• What you should do: Sort through the data and copy the lines holding the word "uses".

• Dataset records:

------------------------------------------------------------

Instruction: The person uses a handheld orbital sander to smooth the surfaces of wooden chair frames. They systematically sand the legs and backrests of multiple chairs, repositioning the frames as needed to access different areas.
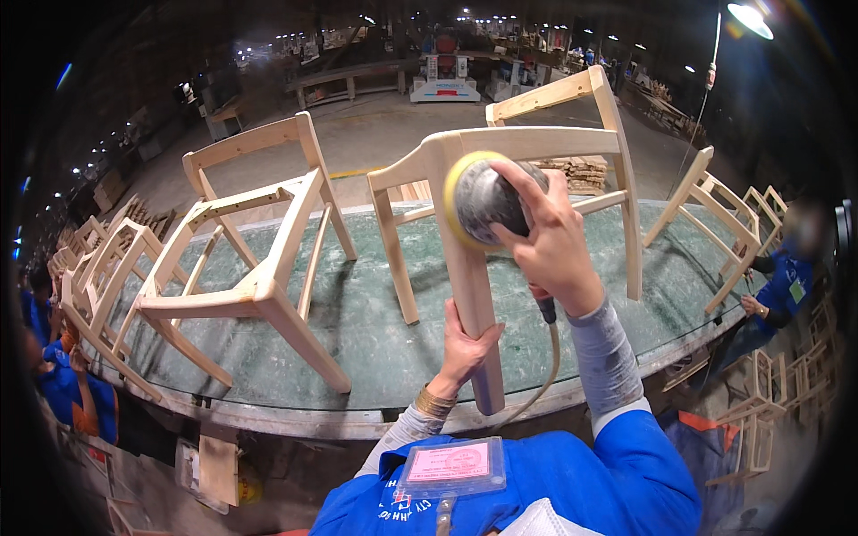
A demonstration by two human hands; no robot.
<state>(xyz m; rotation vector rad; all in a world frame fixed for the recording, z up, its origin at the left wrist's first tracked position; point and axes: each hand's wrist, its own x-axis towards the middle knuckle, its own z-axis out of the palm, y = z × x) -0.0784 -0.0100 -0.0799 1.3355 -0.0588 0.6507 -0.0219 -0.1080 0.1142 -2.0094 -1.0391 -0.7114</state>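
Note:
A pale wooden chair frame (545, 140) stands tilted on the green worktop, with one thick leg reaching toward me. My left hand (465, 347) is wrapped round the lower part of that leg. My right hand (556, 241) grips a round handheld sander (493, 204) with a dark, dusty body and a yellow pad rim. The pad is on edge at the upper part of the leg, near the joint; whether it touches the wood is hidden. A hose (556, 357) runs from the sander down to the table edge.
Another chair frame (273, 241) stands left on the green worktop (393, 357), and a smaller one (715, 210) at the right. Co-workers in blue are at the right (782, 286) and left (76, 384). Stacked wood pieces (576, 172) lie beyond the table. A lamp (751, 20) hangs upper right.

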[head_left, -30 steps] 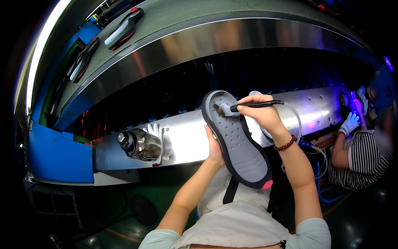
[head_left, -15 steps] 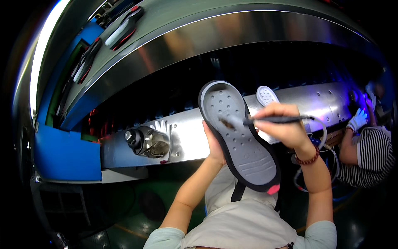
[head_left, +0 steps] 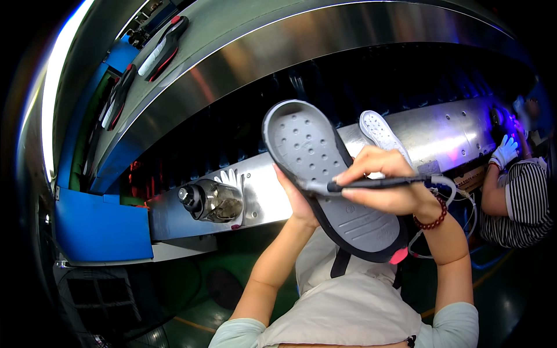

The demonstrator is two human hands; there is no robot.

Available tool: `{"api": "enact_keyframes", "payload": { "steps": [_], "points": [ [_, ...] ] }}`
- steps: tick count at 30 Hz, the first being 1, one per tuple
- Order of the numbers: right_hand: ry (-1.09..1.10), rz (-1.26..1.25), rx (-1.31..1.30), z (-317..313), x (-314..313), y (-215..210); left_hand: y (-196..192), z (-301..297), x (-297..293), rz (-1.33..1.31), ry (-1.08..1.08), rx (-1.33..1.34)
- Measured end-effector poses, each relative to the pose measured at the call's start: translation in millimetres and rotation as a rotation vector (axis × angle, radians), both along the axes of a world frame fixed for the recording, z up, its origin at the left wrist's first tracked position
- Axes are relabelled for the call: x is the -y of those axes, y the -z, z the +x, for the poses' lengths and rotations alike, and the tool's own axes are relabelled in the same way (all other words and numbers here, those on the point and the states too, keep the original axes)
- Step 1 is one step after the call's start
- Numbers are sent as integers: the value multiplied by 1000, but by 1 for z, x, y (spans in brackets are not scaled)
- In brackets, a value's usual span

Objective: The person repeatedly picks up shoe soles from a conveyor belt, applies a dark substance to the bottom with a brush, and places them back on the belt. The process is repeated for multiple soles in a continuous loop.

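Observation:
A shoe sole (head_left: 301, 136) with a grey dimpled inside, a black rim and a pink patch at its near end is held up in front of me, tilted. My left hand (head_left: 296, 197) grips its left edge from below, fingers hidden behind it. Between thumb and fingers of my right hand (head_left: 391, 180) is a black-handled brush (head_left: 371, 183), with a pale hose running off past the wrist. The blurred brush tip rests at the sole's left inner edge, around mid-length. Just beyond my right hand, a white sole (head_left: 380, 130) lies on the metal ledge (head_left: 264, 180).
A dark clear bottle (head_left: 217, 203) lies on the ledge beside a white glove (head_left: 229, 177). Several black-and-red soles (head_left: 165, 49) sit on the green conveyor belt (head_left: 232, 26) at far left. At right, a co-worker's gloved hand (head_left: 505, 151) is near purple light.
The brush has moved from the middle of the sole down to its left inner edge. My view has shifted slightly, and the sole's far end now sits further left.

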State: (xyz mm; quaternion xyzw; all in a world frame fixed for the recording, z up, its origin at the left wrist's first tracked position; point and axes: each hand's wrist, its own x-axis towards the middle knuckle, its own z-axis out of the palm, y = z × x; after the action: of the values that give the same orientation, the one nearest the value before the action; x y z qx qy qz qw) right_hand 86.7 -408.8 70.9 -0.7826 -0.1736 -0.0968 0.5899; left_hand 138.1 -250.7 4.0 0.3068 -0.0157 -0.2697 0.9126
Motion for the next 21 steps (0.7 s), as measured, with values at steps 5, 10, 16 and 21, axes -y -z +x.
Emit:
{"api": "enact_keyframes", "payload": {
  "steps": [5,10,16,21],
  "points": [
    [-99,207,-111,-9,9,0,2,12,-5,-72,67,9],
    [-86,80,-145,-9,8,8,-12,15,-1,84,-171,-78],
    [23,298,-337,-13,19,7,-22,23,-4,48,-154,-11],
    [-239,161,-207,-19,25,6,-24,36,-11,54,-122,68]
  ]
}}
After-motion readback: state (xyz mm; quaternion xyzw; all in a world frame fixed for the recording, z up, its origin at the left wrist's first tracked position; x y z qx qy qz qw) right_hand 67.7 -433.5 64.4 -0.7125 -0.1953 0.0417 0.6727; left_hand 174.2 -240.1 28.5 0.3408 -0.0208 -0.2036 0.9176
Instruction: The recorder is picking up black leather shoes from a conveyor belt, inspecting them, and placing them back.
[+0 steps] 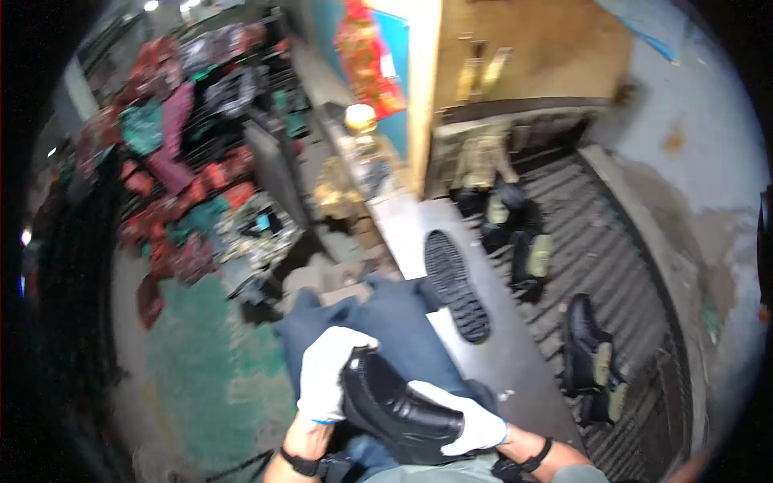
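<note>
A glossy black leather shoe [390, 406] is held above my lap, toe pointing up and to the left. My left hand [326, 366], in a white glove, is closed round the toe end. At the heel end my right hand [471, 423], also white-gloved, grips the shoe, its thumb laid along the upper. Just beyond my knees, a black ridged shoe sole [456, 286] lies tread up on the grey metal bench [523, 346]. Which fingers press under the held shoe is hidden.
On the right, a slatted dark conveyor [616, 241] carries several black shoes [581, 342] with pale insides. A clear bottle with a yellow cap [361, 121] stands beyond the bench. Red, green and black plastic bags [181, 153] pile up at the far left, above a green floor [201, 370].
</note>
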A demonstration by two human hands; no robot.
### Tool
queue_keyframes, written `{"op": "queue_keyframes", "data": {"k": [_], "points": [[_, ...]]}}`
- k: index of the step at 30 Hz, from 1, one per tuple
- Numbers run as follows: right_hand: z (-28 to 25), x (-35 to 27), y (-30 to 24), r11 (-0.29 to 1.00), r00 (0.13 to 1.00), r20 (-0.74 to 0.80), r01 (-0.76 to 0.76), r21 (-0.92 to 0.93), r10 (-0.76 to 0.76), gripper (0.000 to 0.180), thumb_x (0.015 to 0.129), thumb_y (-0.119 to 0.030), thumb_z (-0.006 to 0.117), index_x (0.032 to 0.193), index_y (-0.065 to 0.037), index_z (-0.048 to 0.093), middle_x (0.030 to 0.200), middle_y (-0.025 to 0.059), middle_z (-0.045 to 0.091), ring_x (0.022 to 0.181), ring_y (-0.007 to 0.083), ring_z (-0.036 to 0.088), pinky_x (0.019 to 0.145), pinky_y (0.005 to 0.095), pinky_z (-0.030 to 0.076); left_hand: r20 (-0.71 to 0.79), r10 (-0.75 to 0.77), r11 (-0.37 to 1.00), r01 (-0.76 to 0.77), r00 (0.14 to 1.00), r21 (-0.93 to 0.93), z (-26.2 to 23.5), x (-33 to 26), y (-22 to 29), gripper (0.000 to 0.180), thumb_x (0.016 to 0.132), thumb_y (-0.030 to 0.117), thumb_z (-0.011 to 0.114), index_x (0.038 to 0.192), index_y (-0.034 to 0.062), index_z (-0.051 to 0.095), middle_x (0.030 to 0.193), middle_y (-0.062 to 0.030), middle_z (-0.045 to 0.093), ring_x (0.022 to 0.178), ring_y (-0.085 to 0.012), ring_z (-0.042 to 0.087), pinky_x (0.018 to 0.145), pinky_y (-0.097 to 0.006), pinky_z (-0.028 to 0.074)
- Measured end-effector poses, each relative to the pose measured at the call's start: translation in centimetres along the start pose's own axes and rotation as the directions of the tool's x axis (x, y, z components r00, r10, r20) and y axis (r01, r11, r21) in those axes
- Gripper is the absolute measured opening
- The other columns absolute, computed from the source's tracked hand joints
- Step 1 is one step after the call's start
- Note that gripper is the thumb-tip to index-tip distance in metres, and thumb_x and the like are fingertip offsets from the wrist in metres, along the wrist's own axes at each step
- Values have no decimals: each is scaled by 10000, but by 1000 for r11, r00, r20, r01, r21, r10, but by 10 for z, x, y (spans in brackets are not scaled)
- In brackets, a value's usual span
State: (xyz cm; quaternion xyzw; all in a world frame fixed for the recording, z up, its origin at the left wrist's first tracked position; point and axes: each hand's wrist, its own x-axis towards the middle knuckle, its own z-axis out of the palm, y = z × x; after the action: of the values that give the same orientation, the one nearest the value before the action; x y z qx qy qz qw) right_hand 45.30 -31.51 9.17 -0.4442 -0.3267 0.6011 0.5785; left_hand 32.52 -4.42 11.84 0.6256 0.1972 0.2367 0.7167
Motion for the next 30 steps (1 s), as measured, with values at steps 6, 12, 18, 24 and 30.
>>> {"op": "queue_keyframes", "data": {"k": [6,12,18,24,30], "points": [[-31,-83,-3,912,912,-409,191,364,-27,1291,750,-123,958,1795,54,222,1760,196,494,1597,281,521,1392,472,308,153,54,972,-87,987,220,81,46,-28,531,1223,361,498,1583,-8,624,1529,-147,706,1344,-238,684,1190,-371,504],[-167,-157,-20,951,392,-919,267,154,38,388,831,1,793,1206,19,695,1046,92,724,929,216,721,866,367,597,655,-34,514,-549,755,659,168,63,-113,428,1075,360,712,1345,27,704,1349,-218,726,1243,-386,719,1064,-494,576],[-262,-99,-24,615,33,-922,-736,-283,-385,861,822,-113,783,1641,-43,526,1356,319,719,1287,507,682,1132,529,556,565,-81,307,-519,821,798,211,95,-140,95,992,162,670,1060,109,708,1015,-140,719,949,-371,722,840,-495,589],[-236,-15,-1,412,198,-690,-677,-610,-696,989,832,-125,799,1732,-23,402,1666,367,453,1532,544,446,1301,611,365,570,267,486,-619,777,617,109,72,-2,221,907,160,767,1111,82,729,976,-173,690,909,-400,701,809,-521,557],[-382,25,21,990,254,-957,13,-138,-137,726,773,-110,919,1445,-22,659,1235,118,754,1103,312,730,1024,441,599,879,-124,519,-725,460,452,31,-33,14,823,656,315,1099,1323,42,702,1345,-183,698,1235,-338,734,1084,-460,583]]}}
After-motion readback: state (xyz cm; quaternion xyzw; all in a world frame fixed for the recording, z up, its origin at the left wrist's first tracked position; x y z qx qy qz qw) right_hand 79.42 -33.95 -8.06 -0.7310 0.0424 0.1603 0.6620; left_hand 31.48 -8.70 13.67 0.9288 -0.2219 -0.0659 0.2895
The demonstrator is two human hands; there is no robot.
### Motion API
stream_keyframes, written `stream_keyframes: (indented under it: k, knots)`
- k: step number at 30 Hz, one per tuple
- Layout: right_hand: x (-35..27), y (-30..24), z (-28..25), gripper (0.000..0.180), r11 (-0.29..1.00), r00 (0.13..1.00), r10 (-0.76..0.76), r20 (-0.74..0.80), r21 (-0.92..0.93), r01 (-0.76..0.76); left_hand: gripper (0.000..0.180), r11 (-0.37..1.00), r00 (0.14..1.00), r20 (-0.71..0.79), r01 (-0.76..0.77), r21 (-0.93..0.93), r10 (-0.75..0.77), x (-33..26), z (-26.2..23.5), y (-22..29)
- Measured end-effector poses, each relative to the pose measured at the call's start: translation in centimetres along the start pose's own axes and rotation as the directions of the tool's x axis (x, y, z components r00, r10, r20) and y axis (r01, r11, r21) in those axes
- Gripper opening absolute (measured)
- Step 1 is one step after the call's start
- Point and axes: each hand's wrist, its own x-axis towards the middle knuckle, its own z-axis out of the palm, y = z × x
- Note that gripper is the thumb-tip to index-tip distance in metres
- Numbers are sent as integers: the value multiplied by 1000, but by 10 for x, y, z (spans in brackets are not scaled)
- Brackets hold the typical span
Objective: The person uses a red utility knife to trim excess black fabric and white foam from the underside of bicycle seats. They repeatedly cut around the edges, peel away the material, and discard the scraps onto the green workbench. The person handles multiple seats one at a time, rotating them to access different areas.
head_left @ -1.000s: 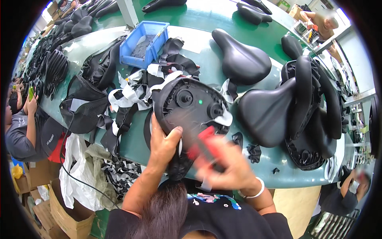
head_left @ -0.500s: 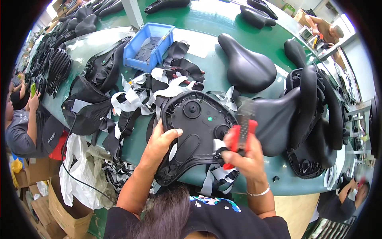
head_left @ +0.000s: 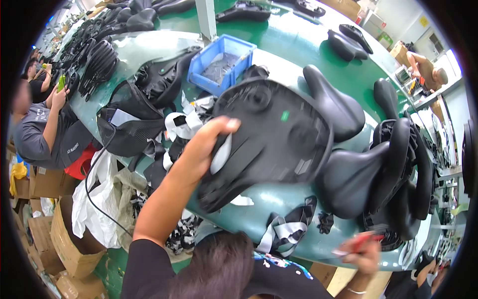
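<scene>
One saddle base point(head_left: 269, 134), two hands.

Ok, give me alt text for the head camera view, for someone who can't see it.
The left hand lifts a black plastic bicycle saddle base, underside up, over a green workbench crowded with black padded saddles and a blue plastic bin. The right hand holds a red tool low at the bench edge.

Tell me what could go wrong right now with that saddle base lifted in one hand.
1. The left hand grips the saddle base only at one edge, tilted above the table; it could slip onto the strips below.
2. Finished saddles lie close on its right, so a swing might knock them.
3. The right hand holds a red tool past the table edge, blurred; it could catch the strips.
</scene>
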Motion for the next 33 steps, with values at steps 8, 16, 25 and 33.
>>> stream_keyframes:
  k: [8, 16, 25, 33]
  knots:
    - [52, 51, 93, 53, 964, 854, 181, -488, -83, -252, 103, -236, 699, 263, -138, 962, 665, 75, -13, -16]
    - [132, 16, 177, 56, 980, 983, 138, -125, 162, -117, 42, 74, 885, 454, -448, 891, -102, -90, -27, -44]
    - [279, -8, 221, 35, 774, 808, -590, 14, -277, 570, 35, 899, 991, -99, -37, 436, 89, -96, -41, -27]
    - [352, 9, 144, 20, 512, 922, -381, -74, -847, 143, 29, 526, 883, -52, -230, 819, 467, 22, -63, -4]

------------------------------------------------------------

• Exercise output:
Instruction: The person uses a handheld orbital sander to smooth the surfaces of wooden chair frames. They systematically sand the legs and backrests of multiple chairs, repositioning the frames as needed to access different areas.
Objective: The person uses a red utility knife to trim excess black fabric and white foam from the underside of bicycle seats. They repeatedly cut around the edges, peel away the material, and discard the scraps onto the green workbench. The person handles multiple seats one at a time, rotating them to access different areas.

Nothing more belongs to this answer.